COLLECTED DATA below:

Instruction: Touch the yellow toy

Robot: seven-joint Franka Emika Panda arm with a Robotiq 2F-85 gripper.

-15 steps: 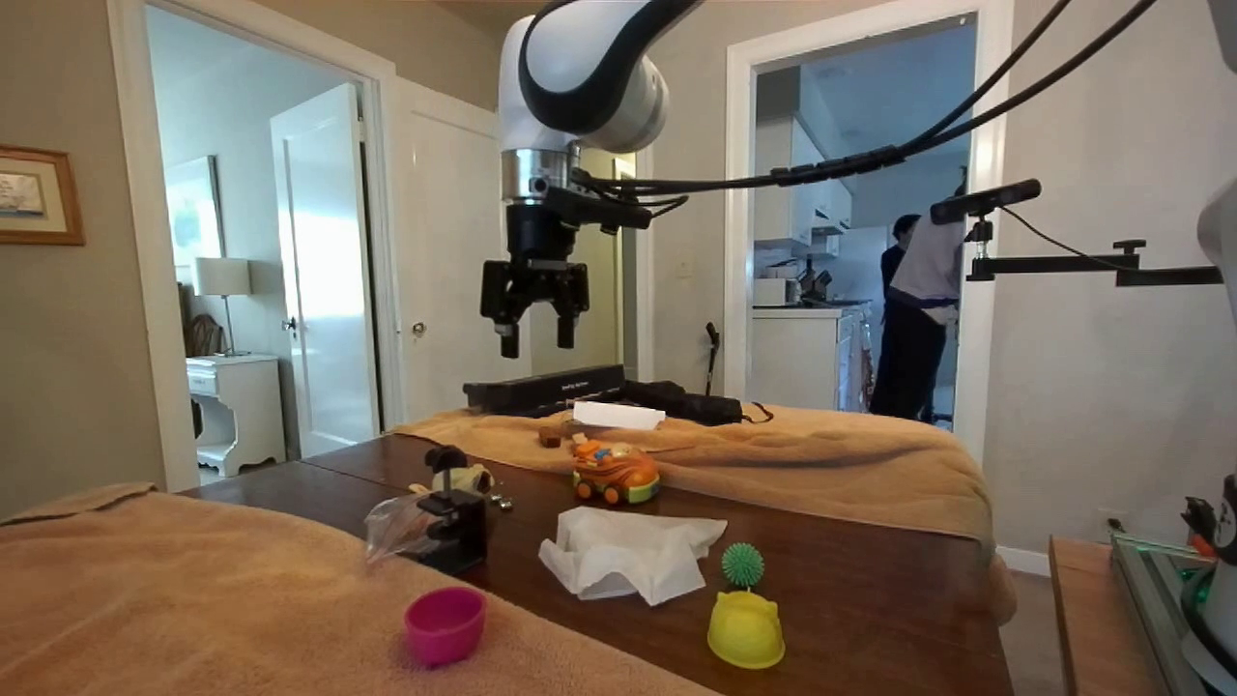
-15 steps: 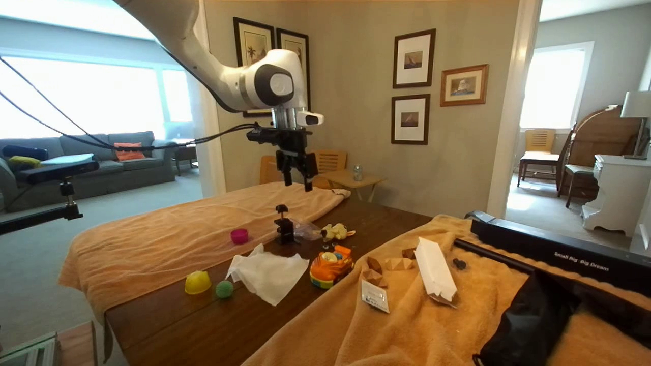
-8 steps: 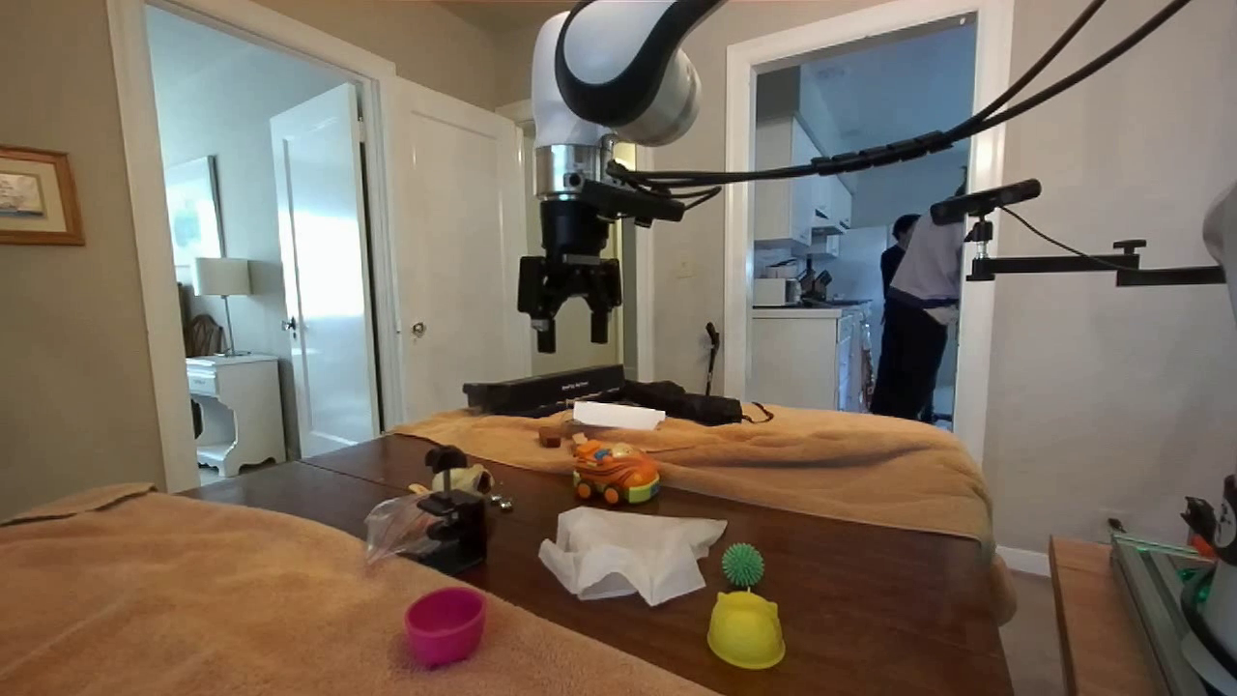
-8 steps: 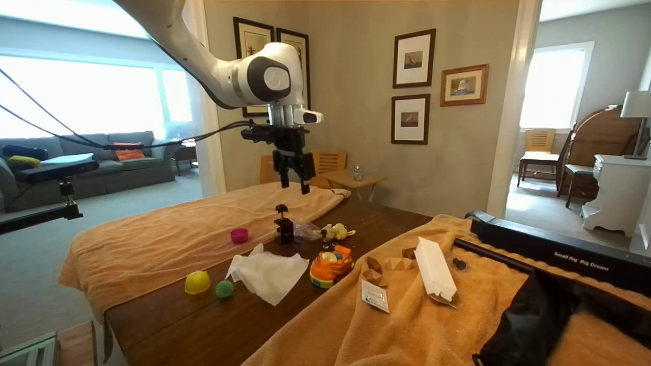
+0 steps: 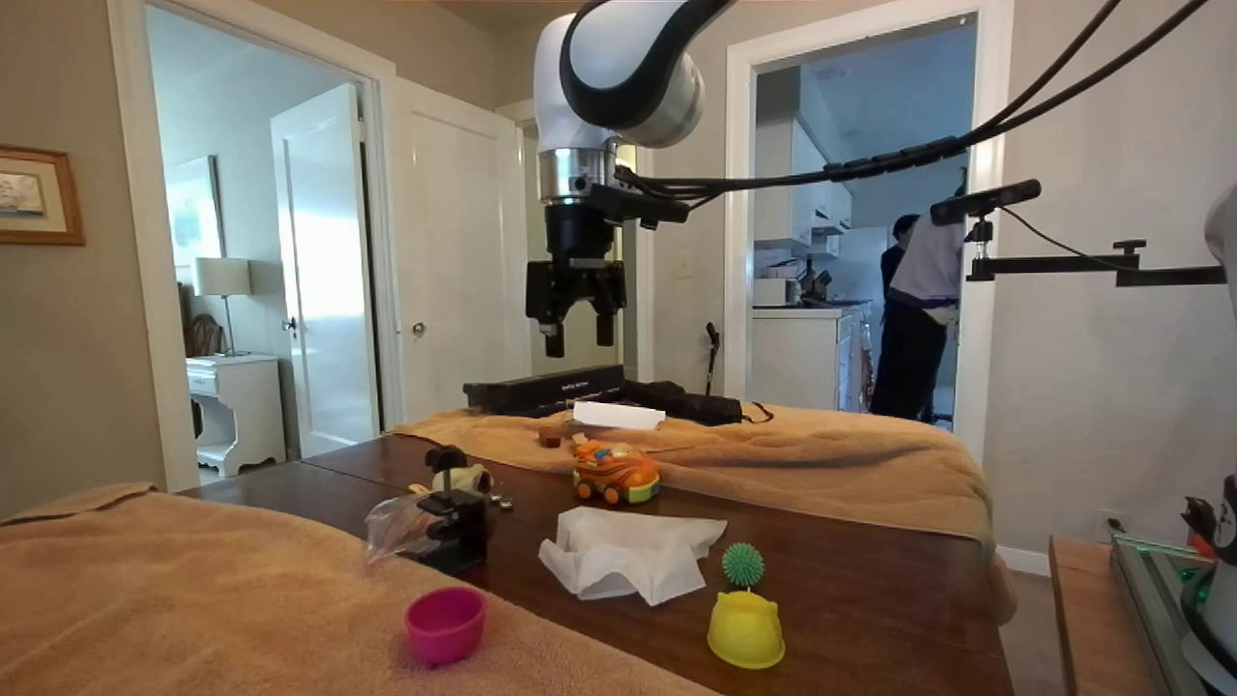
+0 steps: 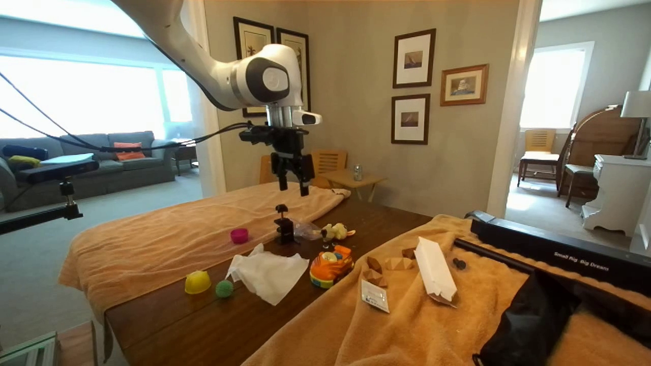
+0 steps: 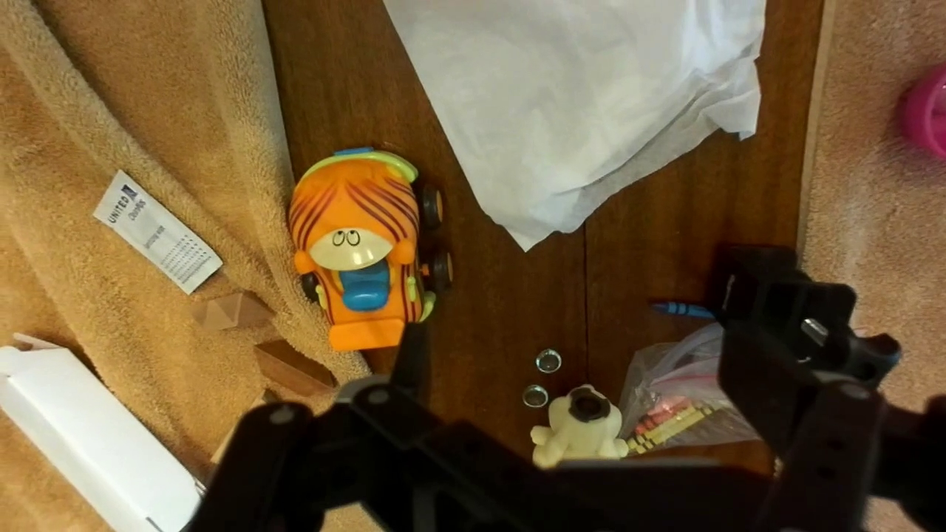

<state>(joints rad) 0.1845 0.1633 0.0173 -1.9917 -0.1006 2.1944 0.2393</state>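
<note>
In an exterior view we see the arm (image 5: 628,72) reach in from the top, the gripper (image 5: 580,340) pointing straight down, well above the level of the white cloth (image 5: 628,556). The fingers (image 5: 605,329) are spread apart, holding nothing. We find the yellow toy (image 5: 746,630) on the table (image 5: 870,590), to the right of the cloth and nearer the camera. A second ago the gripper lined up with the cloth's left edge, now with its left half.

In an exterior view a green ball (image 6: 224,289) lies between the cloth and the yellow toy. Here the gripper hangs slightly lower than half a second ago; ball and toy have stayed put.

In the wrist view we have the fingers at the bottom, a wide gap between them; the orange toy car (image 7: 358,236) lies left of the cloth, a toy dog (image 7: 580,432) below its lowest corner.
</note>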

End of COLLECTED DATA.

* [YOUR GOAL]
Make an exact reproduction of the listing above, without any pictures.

* [OUTPUT OF THE TASK]
Instruction: Touch the yellow toy

Robot: seven-joint Franka Emika Panda arm with a Robotiq 2F-85 gripper.

-15 steps: 
-15 steps: 
-8 steps: 
-8 steps: 
+0 steps: 
+0 steps: 
+0 steps: 

<state>(joints rad) 0.1845 0.1633 0.0173 -1.9917 -0.1006 2.1944 0.2393</state>
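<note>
In an exterior view we see the arm (image 5: 628,72) reach in from the top, the gripper (image 5: 580,340) pointing straight down, well above the level of the white cloth (image 5: 628,556). The fingers (image 5: 605,329) are spread apart, holding nothing. We find the yellow toy (image 5: 746,630) on the table (image 5: 870,590), to the right of the cloth and nearer the camera. A second ago the gripper lined up with the cloth's left edge, now with its left half.

In an exterior view a green ball (image 6: 224,289) lies between the cloth and the yellow toy. Here the gripper hangs slightly lower than half a second ago; ball and toy have stayed put.

In the wrist view we have the fingers at the bottom, a wide gap between them; the orange toy car (image 7: 358,236) lies left of the cloth, a toy dog (image 7: 580,432) below its lowest corner.
</note>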

What the exercise asked for is now complete.